(Dataset excerpts)
--- START ---

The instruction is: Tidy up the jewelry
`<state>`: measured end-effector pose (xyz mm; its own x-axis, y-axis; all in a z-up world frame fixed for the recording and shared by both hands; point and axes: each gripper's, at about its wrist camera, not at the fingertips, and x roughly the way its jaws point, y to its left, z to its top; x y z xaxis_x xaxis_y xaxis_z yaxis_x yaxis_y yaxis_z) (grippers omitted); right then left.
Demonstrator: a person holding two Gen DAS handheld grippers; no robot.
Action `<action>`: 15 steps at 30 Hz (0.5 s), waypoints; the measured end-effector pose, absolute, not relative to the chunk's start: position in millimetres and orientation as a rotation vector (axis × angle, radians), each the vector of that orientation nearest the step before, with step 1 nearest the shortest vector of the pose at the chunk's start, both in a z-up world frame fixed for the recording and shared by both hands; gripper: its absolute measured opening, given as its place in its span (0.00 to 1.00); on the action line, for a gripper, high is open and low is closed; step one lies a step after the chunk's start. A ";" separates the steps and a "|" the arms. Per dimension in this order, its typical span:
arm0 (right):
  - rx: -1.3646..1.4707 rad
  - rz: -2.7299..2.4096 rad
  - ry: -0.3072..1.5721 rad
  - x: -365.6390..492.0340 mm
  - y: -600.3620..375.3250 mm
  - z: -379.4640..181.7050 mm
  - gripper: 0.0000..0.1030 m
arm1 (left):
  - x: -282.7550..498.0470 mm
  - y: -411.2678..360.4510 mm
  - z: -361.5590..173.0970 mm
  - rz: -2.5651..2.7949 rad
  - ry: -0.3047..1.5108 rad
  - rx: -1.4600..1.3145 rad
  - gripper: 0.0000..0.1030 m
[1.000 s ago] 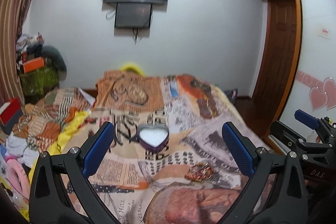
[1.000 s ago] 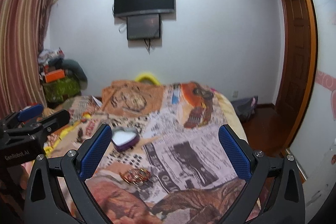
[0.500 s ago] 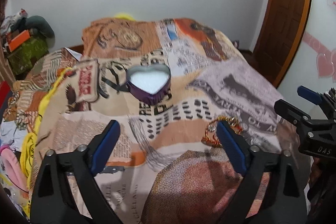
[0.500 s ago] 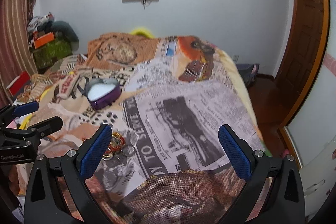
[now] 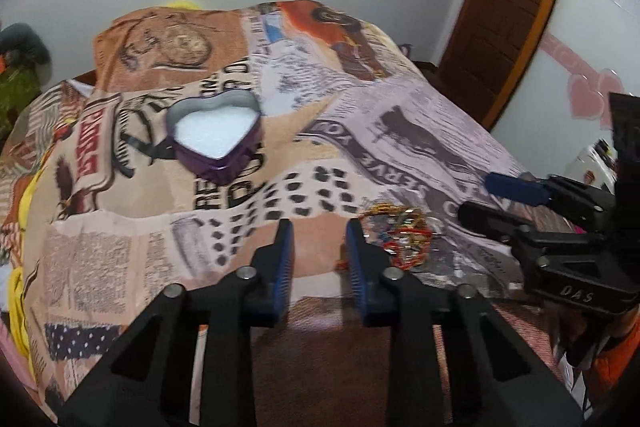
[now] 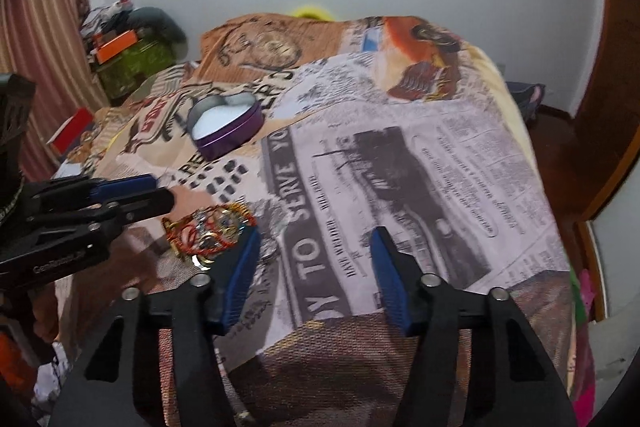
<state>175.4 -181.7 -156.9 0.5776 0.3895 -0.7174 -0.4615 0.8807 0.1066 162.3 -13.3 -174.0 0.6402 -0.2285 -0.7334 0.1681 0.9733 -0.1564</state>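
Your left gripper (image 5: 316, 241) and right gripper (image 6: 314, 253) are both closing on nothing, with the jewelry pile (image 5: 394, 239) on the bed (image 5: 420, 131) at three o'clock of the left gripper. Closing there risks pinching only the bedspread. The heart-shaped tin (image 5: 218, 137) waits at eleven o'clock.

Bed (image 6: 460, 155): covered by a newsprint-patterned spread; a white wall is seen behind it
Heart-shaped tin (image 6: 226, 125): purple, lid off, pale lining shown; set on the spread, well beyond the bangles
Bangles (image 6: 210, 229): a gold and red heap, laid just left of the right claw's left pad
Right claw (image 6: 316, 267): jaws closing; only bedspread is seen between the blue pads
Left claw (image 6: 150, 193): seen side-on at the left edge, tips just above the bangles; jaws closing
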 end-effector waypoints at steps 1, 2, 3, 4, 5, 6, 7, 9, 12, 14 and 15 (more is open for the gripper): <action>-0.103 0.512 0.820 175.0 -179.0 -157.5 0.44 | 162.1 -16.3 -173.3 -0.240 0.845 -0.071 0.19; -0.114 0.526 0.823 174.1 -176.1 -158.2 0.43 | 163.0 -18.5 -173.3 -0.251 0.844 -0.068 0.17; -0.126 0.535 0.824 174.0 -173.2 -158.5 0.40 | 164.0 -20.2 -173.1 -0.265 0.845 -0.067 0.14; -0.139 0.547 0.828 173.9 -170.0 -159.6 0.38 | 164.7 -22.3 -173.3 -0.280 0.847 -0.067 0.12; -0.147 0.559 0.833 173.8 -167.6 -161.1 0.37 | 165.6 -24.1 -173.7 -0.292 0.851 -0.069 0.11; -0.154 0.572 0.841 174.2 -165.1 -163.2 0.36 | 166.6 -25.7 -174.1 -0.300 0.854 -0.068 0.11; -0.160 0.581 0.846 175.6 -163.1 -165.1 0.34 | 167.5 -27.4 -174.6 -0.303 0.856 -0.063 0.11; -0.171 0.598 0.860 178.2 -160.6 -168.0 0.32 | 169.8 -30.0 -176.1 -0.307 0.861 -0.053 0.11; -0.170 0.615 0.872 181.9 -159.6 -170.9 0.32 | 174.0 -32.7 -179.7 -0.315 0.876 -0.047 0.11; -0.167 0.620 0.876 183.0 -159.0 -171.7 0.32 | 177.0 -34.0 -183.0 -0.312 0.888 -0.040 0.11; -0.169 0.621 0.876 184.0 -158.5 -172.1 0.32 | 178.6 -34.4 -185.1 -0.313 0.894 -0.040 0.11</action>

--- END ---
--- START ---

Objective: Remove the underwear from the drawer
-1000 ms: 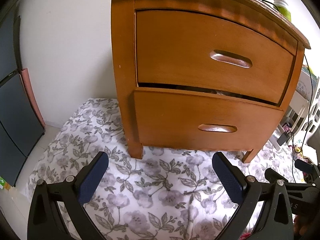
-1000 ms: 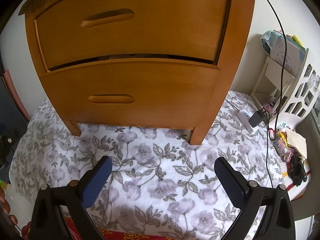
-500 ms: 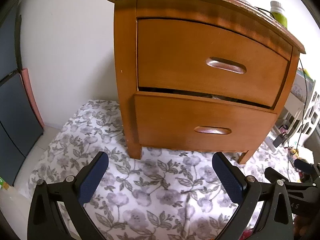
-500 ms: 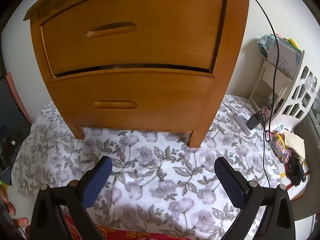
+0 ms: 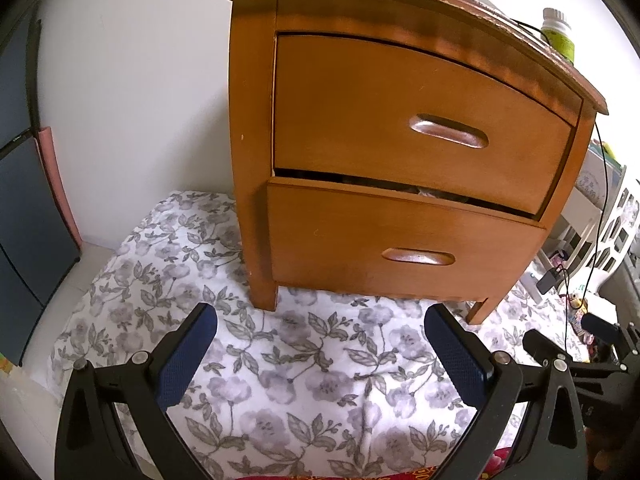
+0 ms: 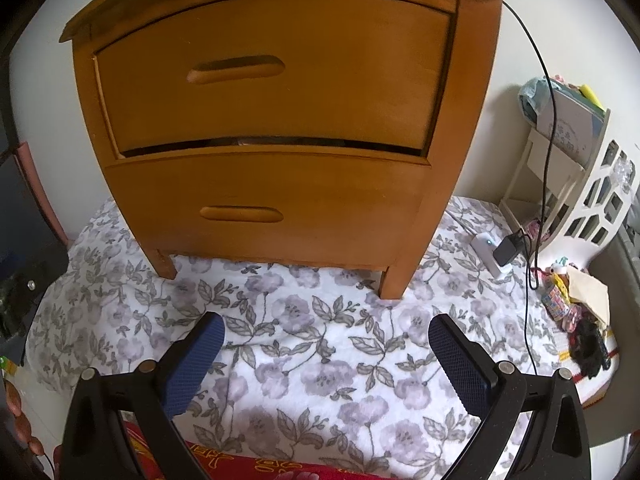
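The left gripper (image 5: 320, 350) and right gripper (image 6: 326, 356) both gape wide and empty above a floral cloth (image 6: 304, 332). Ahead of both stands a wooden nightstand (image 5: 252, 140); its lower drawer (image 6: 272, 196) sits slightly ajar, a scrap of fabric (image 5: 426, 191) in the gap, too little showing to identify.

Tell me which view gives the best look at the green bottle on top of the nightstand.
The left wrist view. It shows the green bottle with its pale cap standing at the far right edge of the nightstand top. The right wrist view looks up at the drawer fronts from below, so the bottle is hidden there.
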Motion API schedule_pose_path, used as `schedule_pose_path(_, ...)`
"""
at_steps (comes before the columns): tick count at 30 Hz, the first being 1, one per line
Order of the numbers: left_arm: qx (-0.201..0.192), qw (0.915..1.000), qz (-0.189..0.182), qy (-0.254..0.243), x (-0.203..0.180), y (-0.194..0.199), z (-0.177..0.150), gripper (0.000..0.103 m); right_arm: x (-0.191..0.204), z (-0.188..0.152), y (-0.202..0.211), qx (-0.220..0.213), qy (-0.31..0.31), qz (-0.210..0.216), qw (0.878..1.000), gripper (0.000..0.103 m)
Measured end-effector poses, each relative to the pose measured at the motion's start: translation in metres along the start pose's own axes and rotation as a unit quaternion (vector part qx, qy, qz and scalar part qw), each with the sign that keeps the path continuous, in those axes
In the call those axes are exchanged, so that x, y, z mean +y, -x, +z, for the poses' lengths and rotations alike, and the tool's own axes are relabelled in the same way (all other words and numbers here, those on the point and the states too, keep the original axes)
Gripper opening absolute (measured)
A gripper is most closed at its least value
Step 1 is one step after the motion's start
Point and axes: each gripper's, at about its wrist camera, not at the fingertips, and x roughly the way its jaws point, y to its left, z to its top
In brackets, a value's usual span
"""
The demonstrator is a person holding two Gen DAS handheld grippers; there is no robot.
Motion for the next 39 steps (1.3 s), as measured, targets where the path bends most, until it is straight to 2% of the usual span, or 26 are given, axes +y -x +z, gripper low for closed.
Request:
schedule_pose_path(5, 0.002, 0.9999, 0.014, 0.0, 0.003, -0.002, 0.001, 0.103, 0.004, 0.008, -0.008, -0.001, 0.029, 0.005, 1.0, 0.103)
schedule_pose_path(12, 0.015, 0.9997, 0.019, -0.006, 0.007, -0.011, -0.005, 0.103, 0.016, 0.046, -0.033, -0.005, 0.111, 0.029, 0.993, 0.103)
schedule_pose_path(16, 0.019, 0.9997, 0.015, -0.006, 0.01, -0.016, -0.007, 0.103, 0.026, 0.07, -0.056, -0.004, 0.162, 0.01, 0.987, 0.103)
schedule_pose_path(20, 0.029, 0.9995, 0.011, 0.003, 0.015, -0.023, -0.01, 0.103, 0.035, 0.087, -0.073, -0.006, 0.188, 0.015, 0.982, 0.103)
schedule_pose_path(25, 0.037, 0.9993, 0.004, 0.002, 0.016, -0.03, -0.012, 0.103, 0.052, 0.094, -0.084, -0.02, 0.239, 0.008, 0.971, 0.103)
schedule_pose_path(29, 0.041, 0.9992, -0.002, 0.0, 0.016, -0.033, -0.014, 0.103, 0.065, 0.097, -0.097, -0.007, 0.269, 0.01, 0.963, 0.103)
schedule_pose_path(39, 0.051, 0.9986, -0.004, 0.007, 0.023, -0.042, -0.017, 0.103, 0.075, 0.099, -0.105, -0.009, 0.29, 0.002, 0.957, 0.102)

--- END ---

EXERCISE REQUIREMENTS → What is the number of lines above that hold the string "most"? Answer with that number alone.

OUTPUT → 2